● **INSTRUCTIONS TO FOLLOW**: A verbatim copy of the listing is needed; pictures are to be left out.

● **INPUT DATA**:
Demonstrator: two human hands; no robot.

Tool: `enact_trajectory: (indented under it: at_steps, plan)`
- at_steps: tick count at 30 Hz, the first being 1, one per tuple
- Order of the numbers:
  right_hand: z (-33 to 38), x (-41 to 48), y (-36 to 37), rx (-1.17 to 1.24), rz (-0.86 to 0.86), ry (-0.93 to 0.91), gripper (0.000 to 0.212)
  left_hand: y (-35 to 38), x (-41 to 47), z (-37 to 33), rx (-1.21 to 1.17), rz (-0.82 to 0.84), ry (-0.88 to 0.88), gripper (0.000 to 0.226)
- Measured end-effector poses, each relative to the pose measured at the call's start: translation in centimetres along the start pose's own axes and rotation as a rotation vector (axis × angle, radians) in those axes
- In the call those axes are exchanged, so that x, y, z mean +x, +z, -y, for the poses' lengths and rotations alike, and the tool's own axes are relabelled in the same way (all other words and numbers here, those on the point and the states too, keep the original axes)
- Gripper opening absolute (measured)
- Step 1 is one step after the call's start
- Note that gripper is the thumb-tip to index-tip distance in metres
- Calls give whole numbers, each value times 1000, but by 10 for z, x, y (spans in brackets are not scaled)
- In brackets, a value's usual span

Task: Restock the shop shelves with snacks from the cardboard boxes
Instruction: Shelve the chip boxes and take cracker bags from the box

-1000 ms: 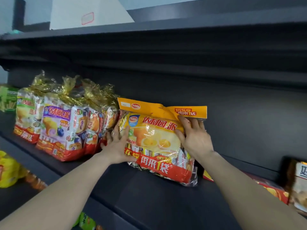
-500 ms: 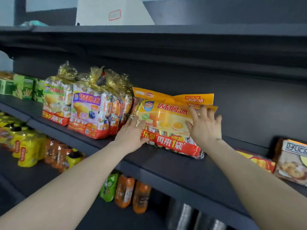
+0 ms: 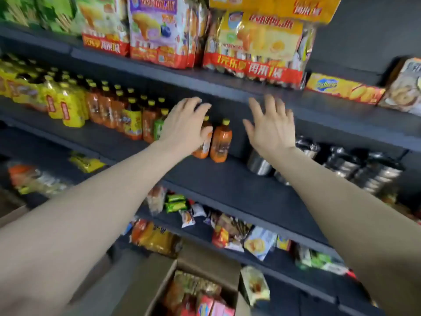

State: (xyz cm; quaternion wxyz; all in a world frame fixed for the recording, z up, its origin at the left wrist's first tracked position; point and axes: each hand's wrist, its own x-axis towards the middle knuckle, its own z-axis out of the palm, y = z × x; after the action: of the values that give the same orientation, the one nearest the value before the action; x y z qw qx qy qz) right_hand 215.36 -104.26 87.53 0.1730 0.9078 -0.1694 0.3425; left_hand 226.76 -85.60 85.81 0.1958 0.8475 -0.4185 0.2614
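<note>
Dark matte shelves (image 3: 239,179) run across the view in tiers. On the top tier stands a crinkly yellow-and-red snack bag (image 3: 257,42) of glossy plastic, just right of a purple one (image 3: 157,30). Below it, the left hand (image 3: 184,128) and right hand (image 3: 271,128) hover with fingers spread wide, holding nothing, in front of orange bottles (image 3: 221,142). Near the bottom edge, an open brown cardboard box (image 3: 159,279) holds more shiny packets.

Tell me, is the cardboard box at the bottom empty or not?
Not empty. The cardboard box is open, and snack packets show inside.
</note>
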Motion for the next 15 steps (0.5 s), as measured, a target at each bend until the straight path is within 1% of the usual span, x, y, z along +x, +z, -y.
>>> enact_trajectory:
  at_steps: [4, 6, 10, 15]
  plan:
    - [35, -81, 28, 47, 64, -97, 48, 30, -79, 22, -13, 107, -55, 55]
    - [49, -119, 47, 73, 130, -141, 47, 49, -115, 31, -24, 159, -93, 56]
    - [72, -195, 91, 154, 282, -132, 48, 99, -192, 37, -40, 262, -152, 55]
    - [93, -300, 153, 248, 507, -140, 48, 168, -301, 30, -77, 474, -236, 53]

● **RESPONSE TO THE EXERCISE**:
Demonstrator: two human hands; no robot.

Tool: `enact_trajectory: (indented under it: at_steps, plan)`
- at_steps: tick count at 30 Hz, the first being 1, one per tuple
- Order of the numbers:
  right_hand: z (-33 to 38), x (-41 to 48), y (-36 to 37), rx (-1.17 to 1.24), rz (-0.86 to 0.86), ry (-0.93 to 0.91), gripper (0.000 to 0.212)
  left_hand: y (-35 to 38), x (-41 to 47), z (-37 to 33), rx (-1.21 to 1.17), rz (-0.82 to 0.84), ry (-0.88 to 0.88), gripper (0.000 to 0.226)
- Measured end-effector poses, each relative to the pose measured at the call's start: translation in centimetres along the start pose's own axes and rotation as a rotation vector (axis × angle, radians) in those axes
- In the call those axes are exchanged, so that x, y, z mean +x, +z, -y, for the poses' lengths and rotations alike, and the tool's own axes are relabelled in the same way (all other words and numbers here, those on the point and the states too, keep the original axes)
- Gripper opening absolute (measured)
- Step 1 is one step after the call's start
- Note that gripper is the thumb-tip to index-tip distance in metres
- Calls give whole numbers, each value times 1000, but by 10 for z, x, y (spans in brackets are not scaled)
- In brackets, a value's usual span

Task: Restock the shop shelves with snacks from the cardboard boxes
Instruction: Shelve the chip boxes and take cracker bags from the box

-1000 ms: 
-500 ms: 
+0 ms: 

State: (xyz cm; quaternion wxyz; all in a world frame fixed for the recording, z up, its origin at the left wrist's first tracked position; point and axes: each hand's wrist, its own x-axis towards the middle knuckle, its own z-axis out of the palm, y = z × x; after the action: of the values that give the same orientation, the one nearest the value before the action; x y z qw qx qy qz) right_hand 215.36 -104.26 87.53 0.1730 0.9078 -0.1694 0.3425; left_hand 226.76 -85.60 85.81 0.1958 0.8475 -0.4185 0.2614
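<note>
Dark matte shelves (image 3: 239,179) run across the view in tiers. On the top tier stands a crinkly yellow-and-red snack bag (image 3: 257,42) of glossy plastic, just right of a purple one (image 3: 157,30). Below it, the left hand (image 3: 184,128) and right hand (image 3: 271,128) hover with fingers spread wide, holding nothing, in front of orange bottles (image 3: 221,142). Near the bottom edge, an open brown cardboard box (image 3: 159,279) holds more shiny packets.

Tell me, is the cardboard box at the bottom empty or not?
Not empty. The cardboard box is open, and snack packets show inside.
</note>
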Motion for the next 15 steps (0.5 s), as measured, a target at each bend until the straight path is within 1% of the usual span, x, y, z along +x, +z, -y.
>>> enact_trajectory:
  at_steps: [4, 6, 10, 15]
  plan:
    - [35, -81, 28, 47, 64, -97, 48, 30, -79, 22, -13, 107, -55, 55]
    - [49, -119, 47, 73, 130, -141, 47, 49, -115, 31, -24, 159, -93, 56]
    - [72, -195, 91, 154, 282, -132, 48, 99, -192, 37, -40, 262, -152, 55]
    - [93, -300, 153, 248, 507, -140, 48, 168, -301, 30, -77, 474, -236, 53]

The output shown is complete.